Kabasurau.co.id. Insiden Pulau Rempang pada 7 September 2023 terkait konflik lahan dan rencana pembangunan Rempang Eco City terus mengguncang Kepulauan Riau. Bentrokan antara warga dan aparat gabungan TNI, Polri, Ditpam BP Batam, dan Satpol PP selama pengukuran lahan menjadi sorotan utama.
Dari berbagai sumber, Kabasurau.co.id telah merangkum kronologi insiden yang memanas tersebut. Dimulai dari rencana pembangunan kawasan Rempang Eco City sudah mengemuka sejak tahun 2004, dengan kerjasama antara pemerintah, PT. Makmur Elok Graha, BP Batam, dan Pemerintah Kota Batam. Proyek ini termasuk dalam Program Strategis Nasional tahun ini, dengan target investasi senilai Rp381 triliun pada 2080.
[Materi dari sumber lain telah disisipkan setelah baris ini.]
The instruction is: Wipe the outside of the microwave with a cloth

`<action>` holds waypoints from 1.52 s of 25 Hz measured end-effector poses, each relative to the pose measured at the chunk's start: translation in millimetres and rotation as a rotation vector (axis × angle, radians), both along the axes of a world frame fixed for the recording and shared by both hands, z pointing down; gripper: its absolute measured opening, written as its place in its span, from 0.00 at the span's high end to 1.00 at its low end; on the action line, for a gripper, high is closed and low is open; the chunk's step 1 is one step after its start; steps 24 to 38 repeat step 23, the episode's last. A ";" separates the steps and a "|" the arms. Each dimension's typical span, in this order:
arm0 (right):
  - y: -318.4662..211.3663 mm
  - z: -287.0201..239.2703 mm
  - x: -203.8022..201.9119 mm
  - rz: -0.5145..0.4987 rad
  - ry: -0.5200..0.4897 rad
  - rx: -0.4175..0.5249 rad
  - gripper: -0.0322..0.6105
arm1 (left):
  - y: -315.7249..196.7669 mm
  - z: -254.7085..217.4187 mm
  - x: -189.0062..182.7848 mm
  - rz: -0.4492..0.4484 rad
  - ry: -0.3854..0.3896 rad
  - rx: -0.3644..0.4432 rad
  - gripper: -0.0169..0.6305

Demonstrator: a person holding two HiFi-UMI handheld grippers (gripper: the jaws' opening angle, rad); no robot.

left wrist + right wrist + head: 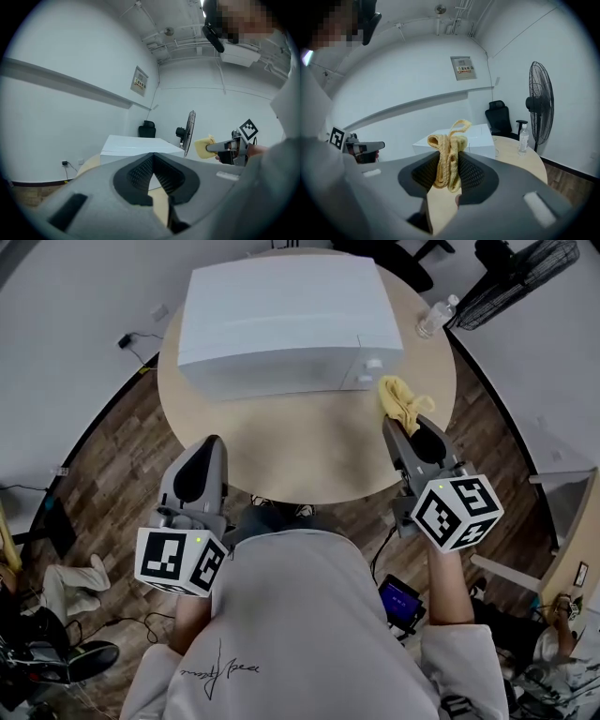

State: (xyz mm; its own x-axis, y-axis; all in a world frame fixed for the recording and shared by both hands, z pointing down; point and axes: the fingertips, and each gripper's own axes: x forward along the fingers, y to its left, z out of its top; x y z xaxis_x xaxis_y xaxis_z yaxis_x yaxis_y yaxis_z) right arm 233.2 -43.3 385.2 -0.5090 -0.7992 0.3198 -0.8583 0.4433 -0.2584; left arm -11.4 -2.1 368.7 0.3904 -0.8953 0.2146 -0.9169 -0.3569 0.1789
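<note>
Right gripper (411,424) clamped on bunched cloth (401,399), ready to wipe microwave (281,324) just ahead; left gripper (206,448) closed, empty, held back.

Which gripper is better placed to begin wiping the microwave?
Right, probably. The right gripper is shut on the yellow cloth near the microwave; the left gripper is shut with nothing in it.

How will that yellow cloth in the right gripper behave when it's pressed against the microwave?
Probably floppy: the cloth bunches in soft folds between the right gripper's jaws. Likely light, since a loose loop stands up unsupported. It should flatten against the microwave.
</note>
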 end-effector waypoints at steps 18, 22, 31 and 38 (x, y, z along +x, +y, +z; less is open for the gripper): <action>11.1 -1.6 -1.6 -0.033 -0.018 0.022 0.76 | 4.4 -8.5 2.7 -0.030 -0.018 0.014 0.99; 13.0 4.5 -1.2 -0.027 -0.016 0.010 0.76 | 6.6 -6.4 7.7 -0.024 -0.020 0.012 0.99; 13.6 5.8 -1.1 -0.026 -0.016 0.007 0.76 | 7.2 -5.3 9.1 -0.021 -0.020 0.009 0.99; 13.6 5.8 -1.1 -0.026 -0.016 0.007 0.76 | 7.2 -5.3 9.1 -0.021 -0.020 0.009 0.99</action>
Salah satu poin kontroversial adalah rencana pembangunan pabrik kaca terbesar kedua di dunia oleh Xinyi Group, perusahaan asal China, dengan investasi sekitar US$11,6 miliar atau Rp174 triliun. Namun, proyek ini membutuhkan lahan seluas 7.572 hektare di Pulau Rempang, yang mencakup 45,89% dari total luas pulau tersebut.
Reaksi warga Pulau Rempang sangat bervariasi. Sejumlah warga menentang relokasi karena kampung-kampung mereka memiliki makna historis yang dalam. Masyarakat adat di 16 kampung tua Pulau Rempang, yang terdiri dari Suku Melayu, Suku Orang Laut, dan Suku Orang Darat, telah tinggal di sana selama lebih dari seratus tahun. Mereka merasa tidak pernah mendapat perhatian dari pemerintah pusat sebelumnya terkait legalitas tanah mereka.
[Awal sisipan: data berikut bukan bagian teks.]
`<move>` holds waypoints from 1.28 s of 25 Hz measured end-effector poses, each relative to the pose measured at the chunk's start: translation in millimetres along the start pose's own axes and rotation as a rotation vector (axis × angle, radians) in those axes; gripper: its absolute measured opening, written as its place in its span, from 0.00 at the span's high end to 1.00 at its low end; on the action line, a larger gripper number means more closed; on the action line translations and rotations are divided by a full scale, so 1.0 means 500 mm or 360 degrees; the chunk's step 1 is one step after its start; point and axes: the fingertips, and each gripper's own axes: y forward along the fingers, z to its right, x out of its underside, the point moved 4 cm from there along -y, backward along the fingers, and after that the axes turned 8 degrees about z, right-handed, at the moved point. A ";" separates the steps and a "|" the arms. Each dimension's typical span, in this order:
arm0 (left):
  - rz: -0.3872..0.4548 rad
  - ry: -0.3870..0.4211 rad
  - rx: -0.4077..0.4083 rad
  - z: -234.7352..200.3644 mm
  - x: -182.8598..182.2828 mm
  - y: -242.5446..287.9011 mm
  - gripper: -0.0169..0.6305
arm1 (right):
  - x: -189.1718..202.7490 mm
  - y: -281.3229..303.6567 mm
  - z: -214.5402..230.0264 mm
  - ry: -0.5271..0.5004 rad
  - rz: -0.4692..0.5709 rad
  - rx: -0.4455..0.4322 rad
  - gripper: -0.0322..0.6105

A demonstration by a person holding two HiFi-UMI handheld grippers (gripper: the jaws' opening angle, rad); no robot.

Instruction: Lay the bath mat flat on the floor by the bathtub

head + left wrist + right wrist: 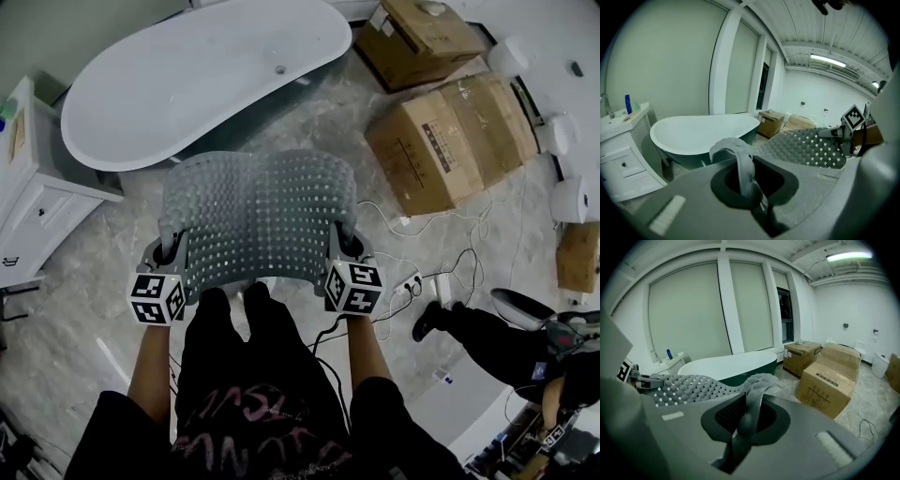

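Note:
A grey perforated bath mat [258,216] hangs stretched between my two grippers above the marble floor, its far edge near the white bathtub [202,70]. My left gripper [172,251] is shut on the mat's near left corner, and my right gripper [341,246] is shut on the near right corner. In the left gripper view a fold of the mat [740,161] is pinched in the jaws, with the bathtub [701,133] beyond. In the right gripper view the mat [752,394] bunches between the jaws and spreads leftwards, the bathtub [729,366] behind it.
Cardboard boxes [450,136] stand right of the tub, with white cables [422,272] on the floor beside them. A white vanity cabinet [33,192] is at the left. Another person's shoe and leg [469,328] lie at the right.

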 end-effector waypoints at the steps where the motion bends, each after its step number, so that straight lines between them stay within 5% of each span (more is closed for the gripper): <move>1: -0.0009 -0.0007 -0.0002 -0.007 0.005 0.002 0.95 | 0.005 0.006 -0.006 0.0000 -0.0013 -0.0004 0.88; 32: -0.0237 -0.0022 0.0046 -0.158 0.176 0.209 0.95 | 0.163 0.224 -0.066 0.0075 -0.0187 0.0033 0.87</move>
Konfrontasi antara warga dan aparat keamanan mencapai puncaknya saat gas air mata ditembakkan, menyebabkan warga panik dan laporan tentang siswa sekolah yang mengalami gangguan pernapasan akibatnya. Situasi semakin memanas dengan demonstrasi warga yang menentang pengukuran lahan.
Meskipun ada ketegangan dalam proses pembangunan, Gerisman Ahmad, Ketua Keramat Rempang dan Galang, menyatakan bahwa warga tidak menentang pembangunan itu sendiri, tetapi mereka ingin kampung-kampung lama mereka yang memegang nilai historis tidak direlokasi. Konflik ini mencerminkan perjuangan antara pembangunan ekonomi dan pelestarian identitas budaya lokal di Pulau Rempang.